[WIP] Use Kahan (Neumaier) summation for float sums#8373
[WIP] Use Kahan (Neumaier) summation for float sums#8373dimitarvdimitrov wants to merge 3 commits into
Conversation
Add f64 cases to the aggregate_sum and aggregate_grouped benchmarks to establish a baseline for upcoming float summation changes. Signed-off-by: Dimitar Dimitrov <dimitar@spiraldb.com>
SumState::Float now carries a KahanSum (running sum plus compensation term) instead of a bare f64, so float sum aggregates accumulate with Neumaier's variant of Kahan summation. The compensation update is skipped when the addition produces a non-finite value, keeping the existing overflow-to-infinity and inf + -inf => NaN (saturated) semantics.
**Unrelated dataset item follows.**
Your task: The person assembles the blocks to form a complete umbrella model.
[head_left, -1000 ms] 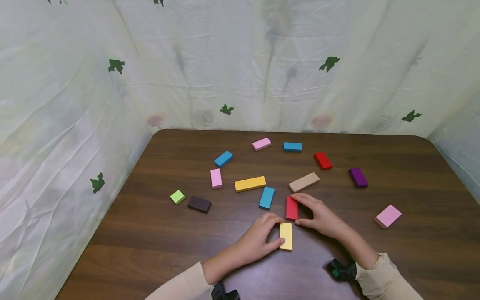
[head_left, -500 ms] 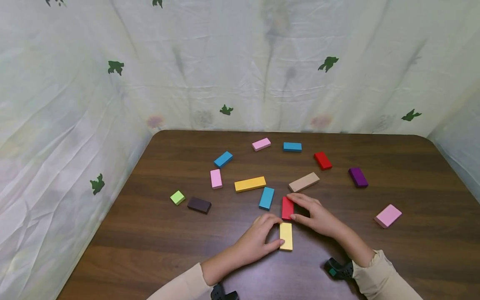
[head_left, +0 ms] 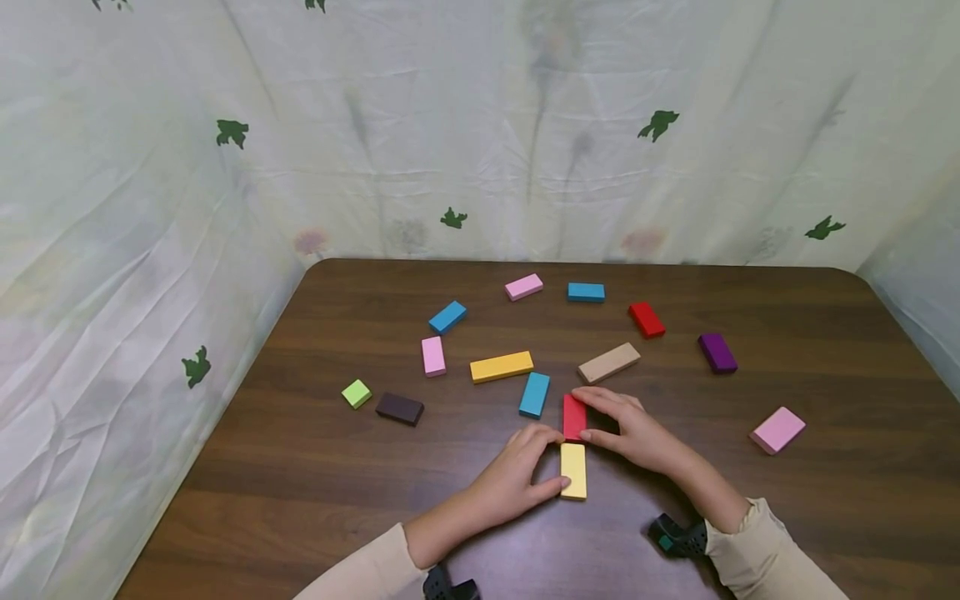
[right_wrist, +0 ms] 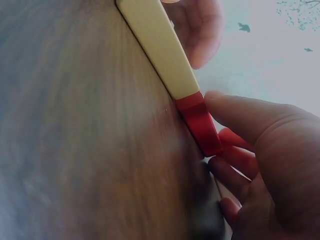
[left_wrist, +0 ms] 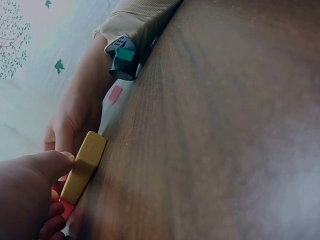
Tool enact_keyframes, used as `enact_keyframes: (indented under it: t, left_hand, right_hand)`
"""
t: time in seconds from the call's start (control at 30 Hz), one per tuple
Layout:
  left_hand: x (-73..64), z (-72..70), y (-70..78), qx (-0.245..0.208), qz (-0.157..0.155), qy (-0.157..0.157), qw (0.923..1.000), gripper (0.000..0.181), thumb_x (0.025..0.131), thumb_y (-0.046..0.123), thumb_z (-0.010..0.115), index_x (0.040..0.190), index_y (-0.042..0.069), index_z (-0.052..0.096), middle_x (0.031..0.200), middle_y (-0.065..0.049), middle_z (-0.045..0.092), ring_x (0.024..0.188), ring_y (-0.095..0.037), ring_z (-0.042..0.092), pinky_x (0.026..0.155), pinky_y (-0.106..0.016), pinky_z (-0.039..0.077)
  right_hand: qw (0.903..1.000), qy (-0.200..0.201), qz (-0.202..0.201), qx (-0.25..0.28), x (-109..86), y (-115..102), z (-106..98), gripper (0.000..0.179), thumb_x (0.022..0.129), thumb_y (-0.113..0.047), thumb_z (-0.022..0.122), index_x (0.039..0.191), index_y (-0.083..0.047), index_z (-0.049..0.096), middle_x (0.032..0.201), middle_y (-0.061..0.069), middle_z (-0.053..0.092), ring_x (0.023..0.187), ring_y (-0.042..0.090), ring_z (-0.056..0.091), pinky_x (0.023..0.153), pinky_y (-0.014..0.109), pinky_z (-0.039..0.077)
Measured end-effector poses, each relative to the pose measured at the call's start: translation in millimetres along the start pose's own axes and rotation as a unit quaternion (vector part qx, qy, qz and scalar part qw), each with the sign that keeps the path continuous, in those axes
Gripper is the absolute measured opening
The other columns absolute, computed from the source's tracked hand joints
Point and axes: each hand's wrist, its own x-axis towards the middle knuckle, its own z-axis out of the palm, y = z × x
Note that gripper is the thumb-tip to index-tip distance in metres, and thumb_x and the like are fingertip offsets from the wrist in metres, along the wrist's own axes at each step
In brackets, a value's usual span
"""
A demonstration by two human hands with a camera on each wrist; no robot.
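In the head view a pale yellow block (head_left: pixel 573 472) lies flat on the wooden table, lengthwise away from me. My left hand (head_left: pixel 510 479) holds it from the left, thumb by its near end and fingertips at its far end. Just beyond lies a red block (head_left: pixel 573 417), end to end with the yellow one. My right hand (head_left: pixel 637 429) grips the red block, thumb at its near right side and fingers at its far end. The right wrist view shows the red block (right_wrist: pixel 200 122) meeting the yellow block (right_wrist: pixel 160 47) in one straight line.
A blue block (head_left: pixel 534 395) lies just left of the red one, with a long orange-yellow block (head_left: pixel 502 367) and a tan block (head_left: pixel 609 362) behind. Several other coloured blocks are spread around, including a dark block (head_left: pixel 400 409) and a pink block (head_left: pixel 777 430). A white curtain (head_left: pixel 480 125) hangs behind the table.
My right hand has shifted the red block slightly left, so it now lines up with the yellow block's far end. My left hand has stayed at the yellow block.
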Motion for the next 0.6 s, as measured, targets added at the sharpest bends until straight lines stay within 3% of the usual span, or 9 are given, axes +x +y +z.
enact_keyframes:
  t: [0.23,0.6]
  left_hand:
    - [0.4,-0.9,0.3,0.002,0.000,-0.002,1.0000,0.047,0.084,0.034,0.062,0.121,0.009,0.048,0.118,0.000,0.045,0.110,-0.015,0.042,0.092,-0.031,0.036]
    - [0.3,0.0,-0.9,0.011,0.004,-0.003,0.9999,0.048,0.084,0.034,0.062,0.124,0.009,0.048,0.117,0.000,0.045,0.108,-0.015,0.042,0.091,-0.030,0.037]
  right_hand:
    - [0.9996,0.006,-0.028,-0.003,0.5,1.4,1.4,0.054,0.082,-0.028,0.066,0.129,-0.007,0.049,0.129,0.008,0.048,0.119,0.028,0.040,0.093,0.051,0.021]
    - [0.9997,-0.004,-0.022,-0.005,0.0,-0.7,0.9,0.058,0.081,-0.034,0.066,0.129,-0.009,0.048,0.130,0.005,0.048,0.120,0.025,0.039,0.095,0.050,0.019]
Signed-off-by: Dimitar Dimitrov <dimitar@spiraldb.com>
Float sum partials are now a struct {sum: f64, compensation: f64}
instead of a plain f64, so compensated-summation precision survives
partial flush/combine boundaries (chunked arrays, kernel partials,
accumulator merges).
- Sum::partial_dtype diverges from return_dtype for floats;
to_scalar emits the struct, finalize/finalize_scalar collapse it
back to sum + compensation.
- Sum::combine_partials accepts both the struct partial and a plain
f64 (constant-multiply path).
- The legacy stats bridge in Accumulator::accumulate now falls
through on a partial dtype mismatch instead of erroring, and
Sum::try_accumulate consumes the cached f64 Stat::Sum for floats.
Signed-off-by: Dimitar Dimitrov <dimitar@spiraldb.com>
Merging this PR will degrade performance by 20.43%
|
| Mode | Benchmark | BASE |
HEAD |
Efficiency | |
|---|---|---|---|---|---|
| ❌ | Simulation | sum_f64_all_valid |
294.2 µs | 509.8 µs | -42.28% |
| ❌ | Simulation | sum_f64_nulls_clustered |
629.1 µs | 1,033.5 µs | -39.13% |
| ❌ | Simulation | sum_f64 |
711.9 µs | 1,105.9 µs | -35.63% |
| ❌ | Simulation | sum_f64_clustered_nulls |
553.3 µs | 768.5 µs | -28% |
| ❌ | Simulation | decompress_rd[f64, (100000, 0.0)] |
845.5 µs | 1,024.6 µs | -17.48% |
| ❌ | Simulation | decompress_rd[f32, (100000, 0.0)] |
499.1 µs | 587.2 µs | -15% |
| ❌ | Simulation | bitwise_not_vortex_buffer_mut[128] |
244.4 ns | 273.6 ns | -10.66% |
| ⚡ | Simulation | chunked_varbinview_canonical_into[(100, 100)] |
309 µs | 272.8 µs | +13.24% |
| ⚡ | Simulation | chunked_varbinview_into_canonical[(100, 100)] |
361 µs | 326.3 µs | +10.63% |
Tip
Investigate this regression by commenting @codspeedbot fix this regression on this PR, or directly use the CodSpeed MCP with your agent.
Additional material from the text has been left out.